Closed TianhaoFu closed 2 years ago

TianhaoFu commented 2 years ago

For example, why some label is 1.333?

Thanks:)

Vanvan2017 commented 2 years ago

Thanks a lot for the question, since the MOSEI dataset is a regression dataset labeled by sentiment intensity, the label of each data instance is a float number in the range of -3.0 to 3.0 (average value from the annotators). To better evaluate the models, we can also casting the float number to the int to perform 2-class, 5-class or 7-class classification tasks. More in advance, the dataset does not only contains the sentiment intensities but also labels of the presenting of six emotions (happy, angry, etc.). More about the dataset: https://www.ml.cmu.edu/research/dap-papers/S18/dap-liang-paul-pu.pdf

TianhaoFu commented 2 years ago

Thanks a lot for the question, since the MOSEI dataset is a regression dataset labeled by sentiment intensity, the label of each data instance is a float number in the range of -3.0 to 3.0 (average value from the annotators). To better evaluate the models, we can also casting the float number to the int to perform 2-class, 5-class or 7-class classification tasks. More in advance, the dataset does not only contains the sentiment intensities but also labels of the presenting of six emotions (happy, angry, etc.). More about the dataset: https://www.ml.cmu.edu/research/dap-papers/S18/dap-liang-paul-pu.pdf

Thanks for your reply!

your mean is that mosei label maybe -2.3 or 1.3?

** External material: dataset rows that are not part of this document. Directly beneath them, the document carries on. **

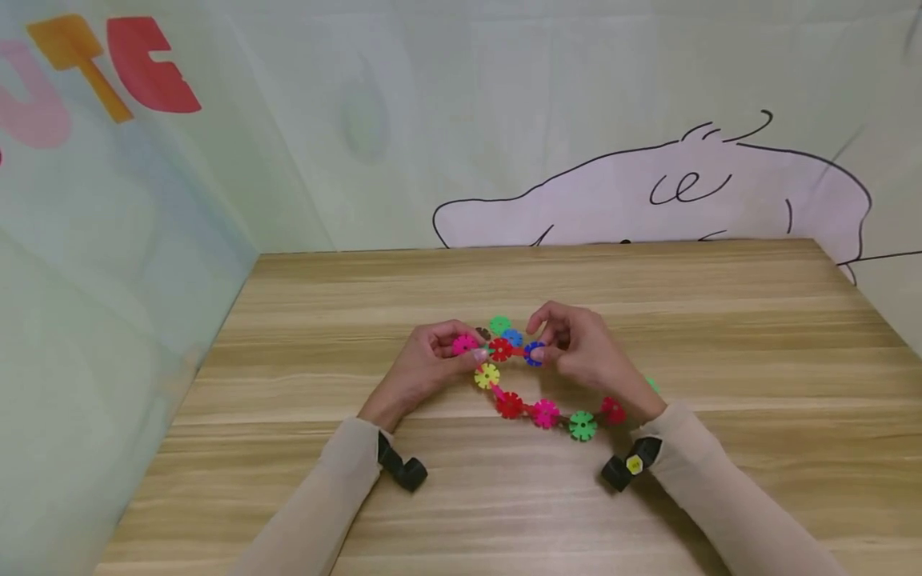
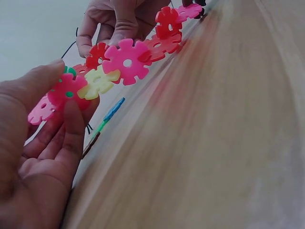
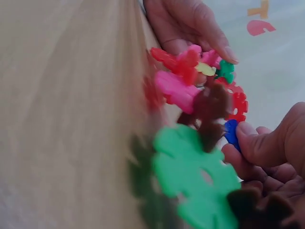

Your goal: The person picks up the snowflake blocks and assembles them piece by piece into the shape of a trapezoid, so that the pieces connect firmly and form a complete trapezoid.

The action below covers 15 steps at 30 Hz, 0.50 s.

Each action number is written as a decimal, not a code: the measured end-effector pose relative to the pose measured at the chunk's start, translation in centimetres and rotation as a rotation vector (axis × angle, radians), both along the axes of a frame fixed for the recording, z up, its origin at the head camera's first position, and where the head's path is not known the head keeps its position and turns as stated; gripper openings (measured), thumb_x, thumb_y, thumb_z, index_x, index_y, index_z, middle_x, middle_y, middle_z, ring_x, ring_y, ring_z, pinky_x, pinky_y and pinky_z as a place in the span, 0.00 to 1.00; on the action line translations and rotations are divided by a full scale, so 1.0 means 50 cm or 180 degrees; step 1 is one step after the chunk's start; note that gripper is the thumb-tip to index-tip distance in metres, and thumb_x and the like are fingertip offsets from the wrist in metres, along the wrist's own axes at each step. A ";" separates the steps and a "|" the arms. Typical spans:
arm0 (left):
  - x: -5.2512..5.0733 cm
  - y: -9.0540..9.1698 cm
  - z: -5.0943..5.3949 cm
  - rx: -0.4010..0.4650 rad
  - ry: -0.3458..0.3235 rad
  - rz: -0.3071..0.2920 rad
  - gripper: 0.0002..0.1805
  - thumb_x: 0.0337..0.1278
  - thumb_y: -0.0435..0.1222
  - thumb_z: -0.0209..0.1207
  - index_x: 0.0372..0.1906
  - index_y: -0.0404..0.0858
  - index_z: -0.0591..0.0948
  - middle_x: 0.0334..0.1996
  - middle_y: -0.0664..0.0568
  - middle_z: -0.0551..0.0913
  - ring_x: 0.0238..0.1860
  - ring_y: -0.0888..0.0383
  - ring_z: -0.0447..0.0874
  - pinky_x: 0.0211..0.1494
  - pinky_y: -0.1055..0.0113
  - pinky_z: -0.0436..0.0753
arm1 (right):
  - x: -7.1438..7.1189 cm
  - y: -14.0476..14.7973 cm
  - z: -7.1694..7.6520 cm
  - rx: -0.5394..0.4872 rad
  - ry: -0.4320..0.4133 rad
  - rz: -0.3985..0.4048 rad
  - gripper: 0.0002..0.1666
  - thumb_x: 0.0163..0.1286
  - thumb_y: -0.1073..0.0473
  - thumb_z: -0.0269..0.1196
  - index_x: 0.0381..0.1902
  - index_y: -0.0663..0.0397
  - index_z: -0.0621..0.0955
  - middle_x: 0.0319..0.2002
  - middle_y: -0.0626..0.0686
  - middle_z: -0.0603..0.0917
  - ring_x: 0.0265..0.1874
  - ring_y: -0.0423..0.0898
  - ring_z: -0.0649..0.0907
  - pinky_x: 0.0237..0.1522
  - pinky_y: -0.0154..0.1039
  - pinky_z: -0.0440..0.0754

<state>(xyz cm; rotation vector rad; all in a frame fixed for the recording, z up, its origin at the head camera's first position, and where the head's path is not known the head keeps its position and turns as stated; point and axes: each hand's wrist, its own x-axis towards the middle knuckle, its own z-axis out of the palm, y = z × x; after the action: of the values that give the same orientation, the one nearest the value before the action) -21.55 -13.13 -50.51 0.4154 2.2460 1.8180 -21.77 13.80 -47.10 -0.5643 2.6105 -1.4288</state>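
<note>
A chain of notched plastic flower discs is stretched between both hands. My left hand [image 1: 425, 364] pinches a pink disc [image 2: 58, 89] between thumb and fingers, beside a yellow disc [image 1: 483, 381]. Between the hands sits a red disc [image 1: 495, 346]. At its right, a dark blue disc [image 3: 232, 134] is pinched by the thumb and finger of my right hand [image 1: 587, 344]. The rest of the chain curves toward the person through another red disc [image 1: 506, 410], a pink one [image 1: 541, 410] and a green one [image 1: 576, 422], then passes under the right wrist.
Behind the hands lie a green disc [image 1: 495, 322], a light blue disc [image 1: 513, 336] and a brown disc [image 1: 483, 332] on the wooden table [image 1: 346, 296]. A printed cloth backdrop [image 1: 403, 176] rises along the table's far and left edges.
</note>
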 end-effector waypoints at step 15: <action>0.005 0.001 0.003 -0.0032 -0.0014 0.0001 0.10 0.67 0.40 0.73 0.49 0.42 0.90 0.46 0.51 0.91 0.37 0.62 0.85 0.40 0.73 0.84 | 0.008 -0.011 -0.020 -0.0156 0.0131 -0.0016 0.21 0.59 0.84 0.66 0.44 0.59 0.83 0.29 0.55 0.83 0.25 0.45 0.79 0.24 0.31 0.70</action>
<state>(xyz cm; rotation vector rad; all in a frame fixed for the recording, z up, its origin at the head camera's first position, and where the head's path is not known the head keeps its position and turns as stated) -21.32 -13.06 -50.36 0.4092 2.2516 1.8050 -21.37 13.25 -48.11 -0.5997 2.6164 -1.5024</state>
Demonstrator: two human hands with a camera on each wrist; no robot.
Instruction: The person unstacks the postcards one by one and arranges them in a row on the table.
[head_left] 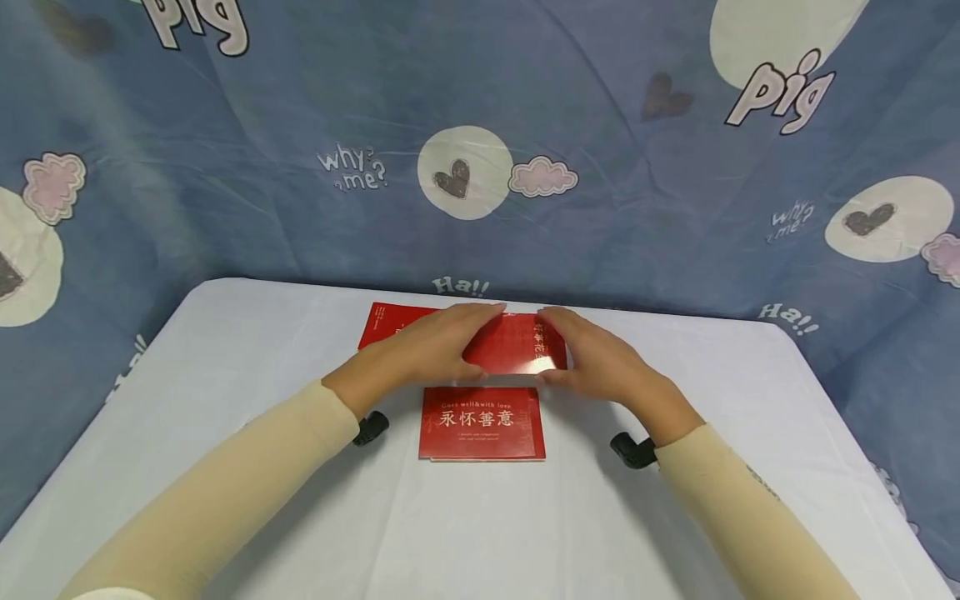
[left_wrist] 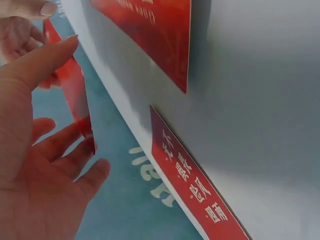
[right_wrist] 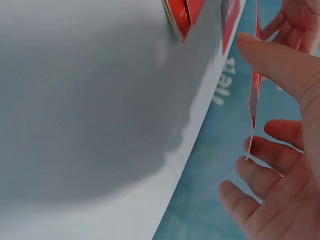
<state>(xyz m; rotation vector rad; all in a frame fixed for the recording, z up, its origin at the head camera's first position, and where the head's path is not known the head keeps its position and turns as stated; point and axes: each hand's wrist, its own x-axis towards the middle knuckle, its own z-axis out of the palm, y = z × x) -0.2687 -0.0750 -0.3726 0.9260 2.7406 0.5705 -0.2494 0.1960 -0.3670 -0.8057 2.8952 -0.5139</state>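
Note:
A glossy red card (head_left: 510,343) with pale Chinese characters is held up above the table, spanning both hands. My left hand (head_left: 431,343) pinches its left end, the thumb on the near edge and the fingers on the far edge. At the opposite end my right hand (head_left: 600,357) pinches it the same way. The left wrist view shows the held card (left_wrist: 75,90) curving slightly; in the right wrist view the card (right_wrist: 254,95) appears almost edge-on. Below and nearer lie stacked red cards (head_left: 482,425) with white characters. Another red card (head_left: 386,323) lies behind my left hand, partly hidden.
A white cloth covers the table (head_left: 480,533). Behind its far edge hangs a blue printed curtain (head_left: 600,225). Black wrist-worn pieces (head_left: 633,451) stick out below both wrists.

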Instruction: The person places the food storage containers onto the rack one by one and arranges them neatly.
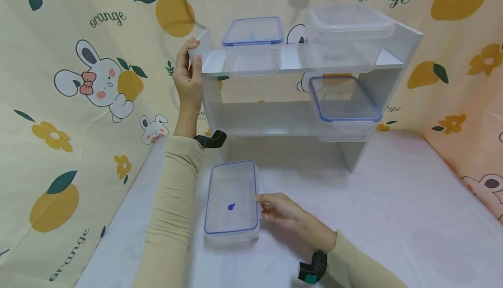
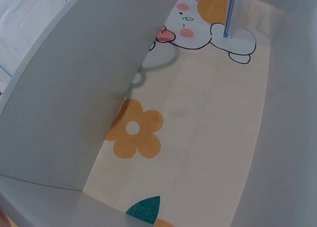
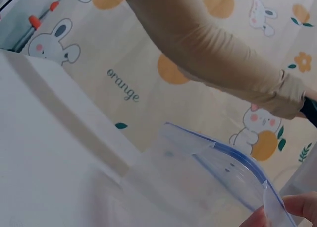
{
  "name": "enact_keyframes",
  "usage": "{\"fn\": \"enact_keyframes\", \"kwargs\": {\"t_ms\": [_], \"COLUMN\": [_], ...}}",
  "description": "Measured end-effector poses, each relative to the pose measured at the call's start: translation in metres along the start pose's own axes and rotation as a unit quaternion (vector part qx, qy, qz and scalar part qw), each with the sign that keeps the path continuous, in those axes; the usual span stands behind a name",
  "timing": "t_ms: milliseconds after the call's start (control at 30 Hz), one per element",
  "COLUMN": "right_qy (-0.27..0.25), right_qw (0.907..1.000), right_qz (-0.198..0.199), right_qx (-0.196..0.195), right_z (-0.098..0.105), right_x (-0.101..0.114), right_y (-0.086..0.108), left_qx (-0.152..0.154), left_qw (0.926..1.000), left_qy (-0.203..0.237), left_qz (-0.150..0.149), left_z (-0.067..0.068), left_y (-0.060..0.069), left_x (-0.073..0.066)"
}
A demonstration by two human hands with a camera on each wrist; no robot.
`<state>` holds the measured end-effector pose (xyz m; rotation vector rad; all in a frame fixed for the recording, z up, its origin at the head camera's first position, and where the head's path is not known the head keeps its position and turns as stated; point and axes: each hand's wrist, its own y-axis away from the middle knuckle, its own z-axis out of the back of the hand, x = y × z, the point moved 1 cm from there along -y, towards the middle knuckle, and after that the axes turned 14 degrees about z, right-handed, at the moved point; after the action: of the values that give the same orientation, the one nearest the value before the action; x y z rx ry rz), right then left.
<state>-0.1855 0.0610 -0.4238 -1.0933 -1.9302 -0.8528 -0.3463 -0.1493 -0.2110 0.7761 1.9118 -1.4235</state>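
My left hand [image 1: 188,72] grips the front edge of the left side panel of a white shelf unit [image 1: 271,120], thumb apart from the fingers. On the table, a clear rectangular food container [image 1: 232,196] with a blue-rimmed lid lies in front of the shelf. My right hand [image 1: 284,209] pinches the right edge of that container. In the right wrist view, fingertips [image 3: 299,204] touch the container's blue rim [image 3: 237,155]. The left wrist view looks through the shelf's compartment, and the left hand is almost wholly outside it.
A blue-rimmed container [image 1: 253,48] and a larger clear container [image 1: 347,39] stand on the upper shelf. Another blue-rimmed container [image 1: 346,104] sits at the right of the middle shelf, jutting past its front. Behind hangs a cloth [image 1: 98,148] printed with oranges and rabbits.
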Motion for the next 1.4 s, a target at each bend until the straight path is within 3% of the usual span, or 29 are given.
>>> {"fn": "enact_keyframes", "kwargs": {"t_ms": [500, 967, 1400], "right_qy": [0.056, 0.047, 0.038], "right_qw": [0.9969, 0.9967, 0.9962], "right_qz": [0.053, 0.065, 0.075], "right_qx": [0.011, 0.015, 0.022], "right_z": [0.006, 0.013, 0.016], "right_x": [0.021, 0.042, 0.061], "right_y": [0.015, 0.03, 0.039], "left_qx": [-0.002, -0.004, -0.008], "left_qw": [0.9999, 0.9999, 0.9999], "left_qy": [0.001, 0.008, -0.001], "left_qz": [-0.01, -0.012, -0.006], "left_z": [-0.001, -0.001, -0.007], "left_y": [-0.001, -0.001, 0.012], "left_x": [0.0, 0.002, -0.018]}}
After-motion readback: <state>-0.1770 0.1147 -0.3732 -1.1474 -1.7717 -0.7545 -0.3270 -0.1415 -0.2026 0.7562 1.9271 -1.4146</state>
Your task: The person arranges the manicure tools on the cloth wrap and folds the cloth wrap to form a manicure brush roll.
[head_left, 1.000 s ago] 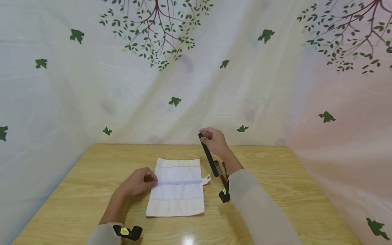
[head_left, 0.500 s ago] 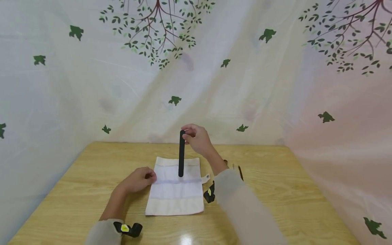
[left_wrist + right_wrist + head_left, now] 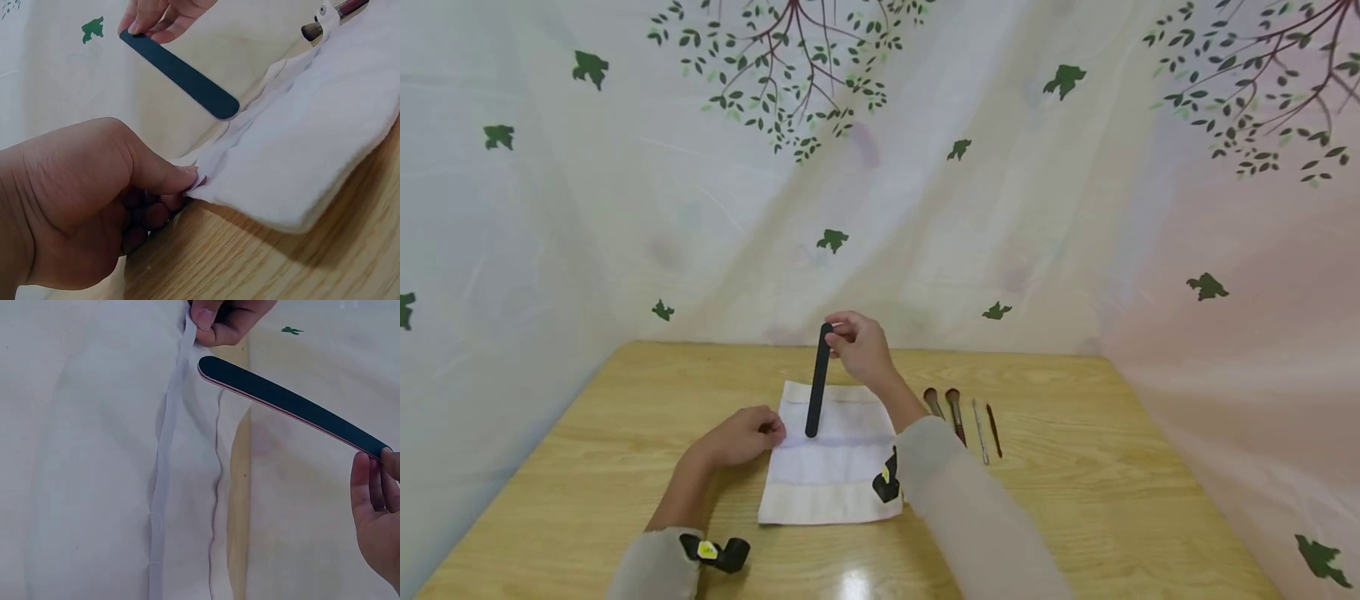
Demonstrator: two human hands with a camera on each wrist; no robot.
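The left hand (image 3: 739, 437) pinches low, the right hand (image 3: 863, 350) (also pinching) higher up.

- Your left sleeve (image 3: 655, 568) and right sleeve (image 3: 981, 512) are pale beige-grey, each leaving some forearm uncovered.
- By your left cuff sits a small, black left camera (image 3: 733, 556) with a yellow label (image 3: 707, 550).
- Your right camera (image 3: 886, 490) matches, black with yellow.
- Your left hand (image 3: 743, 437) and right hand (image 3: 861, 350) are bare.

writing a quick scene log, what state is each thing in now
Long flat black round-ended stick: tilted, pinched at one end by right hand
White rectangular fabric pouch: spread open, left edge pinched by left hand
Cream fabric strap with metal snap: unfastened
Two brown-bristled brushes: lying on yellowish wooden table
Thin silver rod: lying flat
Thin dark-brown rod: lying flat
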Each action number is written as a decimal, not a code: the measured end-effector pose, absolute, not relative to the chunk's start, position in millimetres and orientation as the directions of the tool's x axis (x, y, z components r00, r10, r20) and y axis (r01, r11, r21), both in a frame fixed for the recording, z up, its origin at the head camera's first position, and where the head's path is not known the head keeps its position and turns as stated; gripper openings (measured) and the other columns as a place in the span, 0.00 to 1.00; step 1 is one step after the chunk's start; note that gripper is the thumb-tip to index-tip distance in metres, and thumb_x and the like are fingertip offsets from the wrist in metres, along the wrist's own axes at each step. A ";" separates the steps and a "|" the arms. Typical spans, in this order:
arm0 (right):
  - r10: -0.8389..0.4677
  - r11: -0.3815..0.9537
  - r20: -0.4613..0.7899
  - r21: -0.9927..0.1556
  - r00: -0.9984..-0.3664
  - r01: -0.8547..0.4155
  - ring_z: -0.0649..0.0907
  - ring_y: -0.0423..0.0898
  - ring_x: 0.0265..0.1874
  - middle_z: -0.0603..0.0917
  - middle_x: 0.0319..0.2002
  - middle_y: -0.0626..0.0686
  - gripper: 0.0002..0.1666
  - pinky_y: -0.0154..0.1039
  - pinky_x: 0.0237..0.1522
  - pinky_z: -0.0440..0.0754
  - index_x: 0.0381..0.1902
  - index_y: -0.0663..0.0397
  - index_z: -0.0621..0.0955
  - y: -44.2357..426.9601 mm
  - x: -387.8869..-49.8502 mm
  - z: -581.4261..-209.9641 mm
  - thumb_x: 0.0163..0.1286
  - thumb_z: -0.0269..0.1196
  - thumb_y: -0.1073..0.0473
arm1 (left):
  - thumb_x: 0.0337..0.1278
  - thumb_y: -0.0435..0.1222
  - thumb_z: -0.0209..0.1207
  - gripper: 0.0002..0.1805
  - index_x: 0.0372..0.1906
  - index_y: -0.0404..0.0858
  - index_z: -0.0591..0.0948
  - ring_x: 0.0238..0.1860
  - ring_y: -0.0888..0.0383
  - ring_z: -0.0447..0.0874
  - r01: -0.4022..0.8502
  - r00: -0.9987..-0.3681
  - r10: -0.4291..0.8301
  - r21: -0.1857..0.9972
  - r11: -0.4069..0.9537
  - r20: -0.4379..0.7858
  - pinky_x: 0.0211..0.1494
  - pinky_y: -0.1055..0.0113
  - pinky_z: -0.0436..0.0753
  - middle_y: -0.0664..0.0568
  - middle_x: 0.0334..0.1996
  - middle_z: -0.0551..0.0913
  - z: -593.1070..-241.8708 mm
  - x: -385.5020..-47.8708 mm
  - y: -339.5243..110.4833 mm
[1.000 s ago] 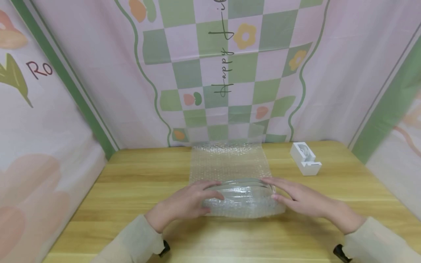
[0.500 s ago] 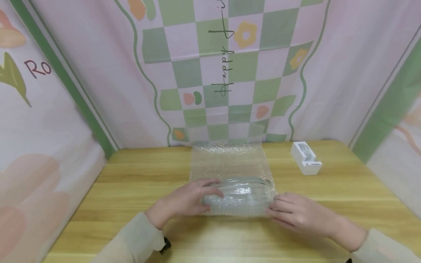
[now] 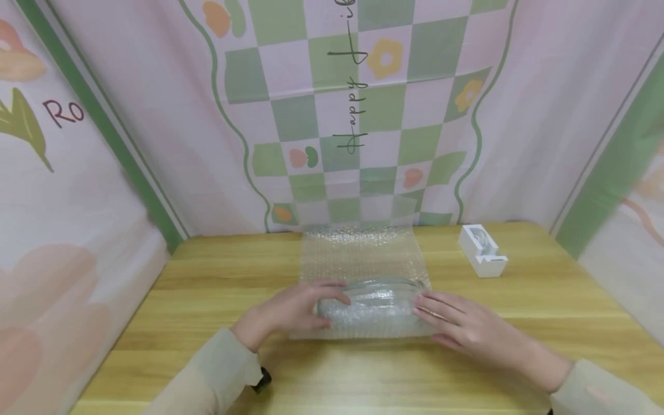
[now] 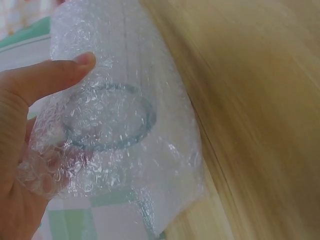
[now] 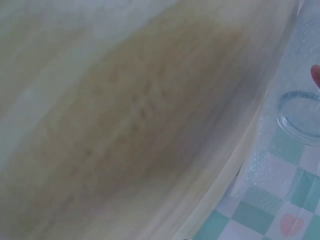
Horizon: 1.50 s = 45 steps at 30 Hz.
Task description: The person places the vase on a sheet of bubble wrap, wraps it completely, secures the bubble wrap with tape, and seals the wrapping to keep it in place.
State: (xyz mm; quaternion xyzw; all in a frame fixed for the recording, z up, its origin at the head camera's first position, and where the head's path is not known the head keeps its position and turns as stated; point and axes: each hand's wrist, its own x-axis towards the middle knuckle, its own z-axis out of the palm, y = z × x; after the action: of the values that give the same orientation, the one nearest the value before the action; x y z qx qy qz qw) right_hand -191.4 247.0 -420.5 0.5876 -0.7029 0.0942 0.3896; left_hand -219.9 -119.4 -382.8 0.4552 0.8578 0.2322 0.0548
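Observation:
A clear glass vase (image 3: 381,295) lies on its side near the table's middle, with bubble wrap (image 3: 363,259) around it and more wrap spread flat behind. At its left end, my left hand (image 3: 295,308) grips the wrapped glass. The left wrist view shows that thumb on top of the bubble wrap (image 4: 170,170) and fingers partly hidden behind it; a round glass end (image 4: 110,117) shows through. My right hand (image 3: 477,328) rests extended fingers against the wrapped right end. In the right wrist view, only a fingertip (image 5: 316,75) appears, near a glass ring (image 5: 300,117).
A white tape dispenser (image 3: 482,251) stands at the back right of the wooden table (image 3: 223,265). Behind the table hangs a checked, flowered cloth (image 3: 384,109), and the bubble wrap's far end reaches up against it.
My right hand first moved off the vase's top right, closed its fingers low at the right end, then extended them against the wrapped end. The left hand stayed at the left end.

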 end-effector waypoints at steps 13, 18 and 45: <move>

By the way , casting the float number to the int is the evaluation method in test data. how do you evaluate its performance in the valid data? use torch.nn.L1Loss?

Thanks:)

Vanvan2017 commented 2 years ago

Yeah, it is. L1Loss will return the MAE value of the predictions, this is a traditional method to evaluate a regression dataset. As for casting the label for classification, take 2 class for example, we can use positive and negative to classify them.